Ambassador Straus14 suggests that the debts be refunded on the basis of payment of 1% of principal a year with a low interest rate—1 to 2%; that bonds representing the settlement be delivered to the Treasury and thereafter sold for dollars and be used by the buyers in paying for goods bought from France, and for tourist expenditures and immigrant remittances. There are some important economic objections to using the French bonds in this manner, which are suggested in our memorandum of May 22, 1934.
3.
Ambassador Morris15 suggests the refunding of the post-Armistice Belgian principal debt on a 99 year basis; cancellation of interest on their debt; and probable cancellation or great reduction of pre-Armistice debt; that the debt refunded on the 99 year basis be discounted to date and paid—20% gold; 20% silver at 15½ to 1 of gold; 60% in Belgian Treasury notes, payable in agreed installments, to be paid into a trust fund to be held by the Bank for International Settlements and used to secure an international loan, the proceeds to go to us. This method would result in around a 70% reduction.
4.
Mr.
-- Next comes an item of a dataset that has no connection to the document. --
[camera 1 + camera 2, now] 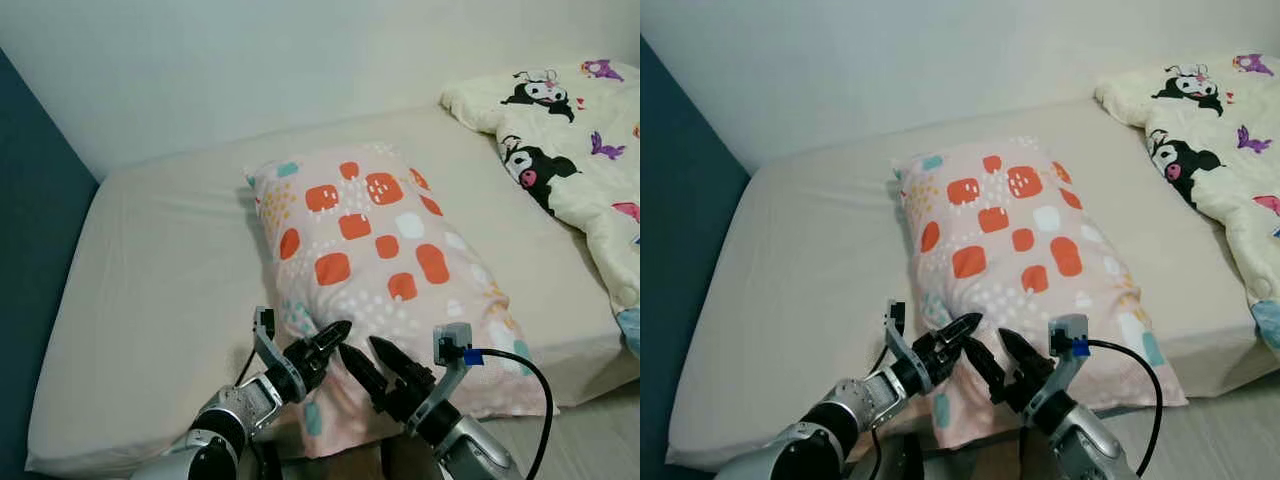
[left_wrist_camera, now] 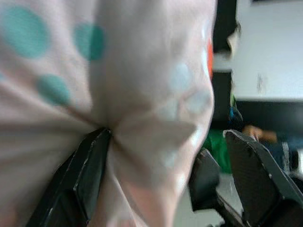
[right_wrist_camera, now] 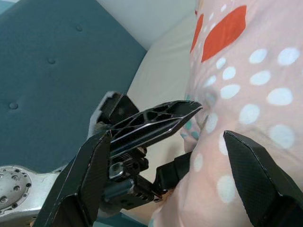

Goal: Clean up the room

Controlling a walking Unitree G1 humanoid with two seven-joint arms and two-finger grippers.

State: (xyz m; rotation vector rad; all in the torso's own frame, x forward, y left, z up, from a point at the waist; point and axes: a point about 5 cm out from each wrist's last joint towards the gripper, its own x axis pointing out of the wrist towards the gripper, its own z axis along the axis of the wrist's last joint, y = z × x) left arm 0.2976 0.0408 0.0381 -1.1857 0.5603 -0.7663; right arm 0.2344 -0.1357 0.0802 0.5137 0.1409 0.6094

Shephard Morgan, Vice-President of the Chase Bank, suggests the following:
a.
The present agreed payments be made by a debtor country to the Bank for International Settlements and the fund left at a minimum sum equal to 2 years installments.
b.
The Bank for International Settlements be authorized to invest the fund in the short-term negotiable bills of the paying country, bearing a nominal interest and discountable at the central bank of the country.
c.
Withdrawals from the fund by the United States to be made only in the currency of the debtor country and only when for three successive months, the balance of merchandise trade between the country and the United States is unfavorable to the United States, in the manner set out in (d).
d.
Under these circumstances, the United States to have the right to sell drafts on the Bank for International Settlements to its own nationals or draw on the fund for purchases made for its own account, up to amount of adverse balance. Proceeds from sale of drafts covered into the United States Treasury. With respect to our heavy debtors who normally have an adverse balance with the United States, the additional item be proposed that 10%, say, of the whole debt be paid now in bonds saleable in our markets.
5.
Mr. J. G. Rovensky, Vice-President of the Chase Bank, suggests that all debts be refunded on a 100 year basis, payable 1% a year, with nominal interest, and the payments made in New York funds as they mature. He believes that the exchanges will stand this. Such an operation would work out favorably except as to Italy, Yugoslavia, Czechoslovakia. Modifications are possible to make it work generally.
6.
Mr. S. O. Levinson of Chicago,16 has resubmitted his plan of combining a war debt settlement with disarmament which, among other things, embodies the idea of lumping the payments and permitting the debtors to agree among themselves as to the proportion which each will pay. In the net, the United States will receive in cash over 12 years, about $4,000,000,000 and save large sums annually on armaments.
  1. Judge of U. S. Circuit Court of Appeals, 2d Circuit.
  2. Jesse Isidor Straus, Ambassador in France.
  3. Dave H. Morris, Ambassador in Belgium.
  4. Corporation lawyer; author of several articles on reparations and intergovernmental debts.